Software has 2 roles:

  1. A set of instructions for a computer.
  2. A way of collaborating to solve problems.

There are 5 major categories of software law:

Originally designed for books + text, it gives the creator an exclusive right over making copies for some time. Typically it's the lifetime of an author plus about 75 years.

Copyright protects form, not the ideas.
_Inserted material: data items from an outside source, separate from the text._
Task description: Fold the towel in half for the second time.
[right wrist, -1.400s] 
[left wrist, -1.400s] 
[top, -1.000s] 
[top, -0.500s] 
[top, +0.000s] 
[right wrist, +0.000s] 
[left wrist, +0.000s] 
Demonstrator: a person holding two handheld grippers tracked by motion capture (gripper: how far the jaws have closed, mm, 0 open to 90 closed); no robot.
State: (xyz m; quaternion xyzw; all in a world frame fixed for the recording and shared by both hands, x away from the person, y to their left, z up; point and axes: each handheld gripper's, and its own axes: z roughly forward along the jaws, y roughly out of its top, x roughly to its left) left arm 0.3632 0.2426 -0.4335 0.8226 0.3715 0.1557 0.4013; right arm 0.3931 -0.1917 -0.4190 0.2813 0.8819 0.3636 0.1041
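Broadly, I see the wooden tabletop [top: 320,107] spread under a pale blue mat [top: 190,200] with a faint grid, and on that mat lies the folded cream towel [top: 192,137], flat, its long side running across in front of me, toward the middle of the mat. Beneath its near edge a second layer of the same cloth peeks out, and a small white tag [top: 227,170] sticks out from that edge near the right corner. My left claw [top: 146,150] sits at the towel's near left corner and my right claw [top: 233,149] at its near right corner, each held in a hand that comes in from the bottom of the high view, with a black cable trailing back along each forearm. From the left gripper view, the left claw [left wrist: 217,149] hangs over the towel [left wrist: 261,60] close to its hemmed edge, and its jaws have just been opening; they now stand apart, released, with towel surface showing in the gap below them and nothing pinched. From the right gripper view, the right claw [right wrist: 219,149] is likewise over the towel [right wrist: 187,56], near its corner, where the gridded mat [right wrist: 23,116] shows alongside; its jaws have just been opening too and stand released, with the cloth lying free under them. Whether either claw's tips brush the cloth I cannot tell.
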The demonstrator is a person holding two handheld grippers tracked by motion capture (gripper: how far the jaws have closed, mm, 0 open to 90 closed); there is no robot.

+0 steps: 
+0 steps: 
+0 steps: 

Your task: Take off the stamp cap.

You could create a social media platform similar to Facebook as long as its details aren't exactly like it.

  1. Public domain: you have permissions to do whatever you want with the work. When a copyright expires, it goes into public domain.

  2. Academic: require that you give credit. Classic examples include:

    1. BSD (originating from Berkeley)
    2. MIT (originating from MIT)
  3. Reciprocal: require that you be as generous as the original author. A classic example is GPL, the GNU Public License.

  4. Corporate: "sharing but public". Some examples are Apple, Eclipse. You can copy the source code, but if you make changes, you have to give them back to the owner.

  5. Secret: the source code is not shown. You have the right to run the program and nothing else. This is the most common license in the commercial world.

When building an application, your individual modules may come with a mixture of licenses, so be sure to respect each of them.

(2) Patent

Originally applied to mechanical inventions, then chemical, and in general, practical, novel ideas.

Patents cover not just form but also ideas. Gives a monopoly for typically about 7 years.

(3) Trade Secrets

Applies to ideas that you don't publish, things a company keeps secret. A popular example is the formula for Coca-Cola!

These are formalized with nondisclosure agreements (NDAs). Industry workers have to sign such agreements before being hired.

[You should always] read the fine print - there's no standard NDA. If someone tells you there's a standard, don't believe it - Dr. Eggert

(4) Trademarks

Trademarks aim to avoid confusion among consumers.

You don't want a certain brand name to be confused for another, like a store named McDonald's that has no relation to the official (trademarked) McDonald's.

(5) Personal Data

For example, HIPPA protects the personal information of medical patients.

Enforcement Rules

Infringement

Determining the infringement is a matter of its own.

The enforcement mechanism is a civil suit. This is legal protection, meaning it's slow and expensive.

Technical Protection

Thus, you also want technical protection, technical means to prevent infringement before it happens. For example:

  • You keep the source code secret. That makes it harder for people to copy your system.
  • Use SaaS such that the service provider has the software and runs it, with the source code and executables hidden from the end user.
  • Obfuscation - deliberately use a terribly efficient/mangled version of the executable so it's very hard to reverse-engineer.

Software Licensing

License

  • It's NOT a contract. A contract is an exchange.
  • It's a grant of permission.
  • It's often part of a contract.
  • The grant often has strings attached (read the fine print!).